1

System Upgrade Details (Read 513 times)

eric :)


    This evening, I completed the first major software update of RA's servers.  For the most part, the servers had been humming along for two years with minimal interruption until one of the firewall's two internet facing network cards failed 6 months ago.  I had to shut down the firewall to replace it, which means RA would be unreachable during that time.  It was a good opportunity to install patches on the servers that provide various services for RA.

    I created an upgrade plan to ensure that I won't forget anything.  It documented the steps I would take, from sending out a tweet 15 minutes before shutting down the firewall; to the software patches needed by each server; to putting in the new network card.

    I told the data center's technician that I will need to remove the server from the cabinet to put in the new network card.  The room was deafeningly loud from all the air conditioning and fans used to keep the servers cool.  I had to shout next to him in order for him to hear me.  Maybe it was the noise, or maybe he was overly zealous about the mini project, but the next thing I knew, he had yanked off the server's power cables and it was sitting on a cart in front of me.

    I was so shocked by what just happened that I could only mutter "You shouldn't have done that..." to him.  It is always a bad idea to shut down a computer by yanking out the power cord.  The server he pulled out ran the database and file server that stores your GPS data.  These services needed to be shut down cleanly or they might lose any unsaved data.  Worse yet, the data files might be corrupted so badly that I would have to restore the data from backup, which could take hours if not days because the backups are stored off site.

    I don't know why he was so callus about it.  One would think that he would coordinate with me and wait for me to power down everything.  What's done is done.  I needed to focus on the task at hand and hope for minimal damage.  In less than 30 seconds, my carefully choreographed plan was scrapped and I had to improvise the entire upgrade operation.
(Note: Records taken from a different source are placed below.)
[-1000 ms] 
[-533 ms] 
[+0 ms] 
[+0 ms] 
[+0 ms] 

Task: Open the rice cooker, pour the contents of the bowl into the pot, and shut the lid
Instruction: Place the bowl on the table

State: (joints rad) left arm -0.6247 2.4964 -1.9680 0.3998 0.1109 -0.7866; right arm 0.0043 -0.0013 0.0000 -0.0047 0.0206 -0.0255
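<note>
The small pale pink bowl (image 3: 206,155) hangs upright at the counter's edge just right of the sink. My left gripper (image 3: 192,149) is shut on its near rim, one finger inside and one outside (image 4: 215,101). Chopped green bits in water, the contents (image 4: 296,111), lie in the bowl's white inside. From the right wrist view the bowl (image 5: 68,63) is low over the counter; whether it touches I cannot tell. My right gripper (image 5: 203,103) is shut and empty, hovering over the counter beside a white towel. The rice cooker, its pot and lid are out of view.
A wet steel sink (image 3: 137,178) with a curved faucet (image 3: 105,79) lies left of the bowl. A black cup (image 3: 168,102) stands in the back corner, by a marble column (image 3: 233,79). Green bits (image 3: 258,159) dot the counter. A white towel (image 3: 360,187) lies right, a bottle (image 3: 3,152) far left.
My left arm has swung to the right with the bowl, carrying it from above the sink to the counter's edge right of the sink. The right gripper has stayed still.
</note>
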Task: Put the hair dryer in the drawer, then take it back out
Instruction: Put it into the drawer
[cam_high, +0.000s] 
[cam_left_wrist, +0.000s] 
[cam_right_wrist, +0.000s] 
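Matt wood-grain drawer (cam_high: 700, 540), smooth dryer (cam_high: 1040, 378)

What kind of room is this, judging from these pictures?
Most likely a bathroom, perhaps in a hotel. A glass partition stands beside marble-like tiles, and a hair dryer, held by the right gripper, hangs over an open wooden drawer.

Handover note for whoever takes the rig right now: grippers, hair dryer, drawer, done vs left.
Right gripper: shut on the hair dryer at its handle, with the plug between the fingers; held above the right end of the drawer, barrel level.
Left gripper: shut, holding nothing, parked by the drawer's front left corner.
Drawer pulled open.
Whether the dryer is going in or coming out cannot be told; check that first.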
    After putting in the new network card, it was time to power everything up and survey the damage.  The first sign that something was not right was the RAID array complaining about inconsistencies.  The RAID array stores your data on multiple hard drives.  Should one of the disks fail, your data can still be retrieved from other disks.  It can also automatically take the bad disk offline and replace it with a spare disk.  The unclean shutdown triggered the RAID array's consistency check, which will probably take 12 - 24 hours to complete.  During this time, the servers may be a little slower than usual.  You might not notice because these servers are quite beefy.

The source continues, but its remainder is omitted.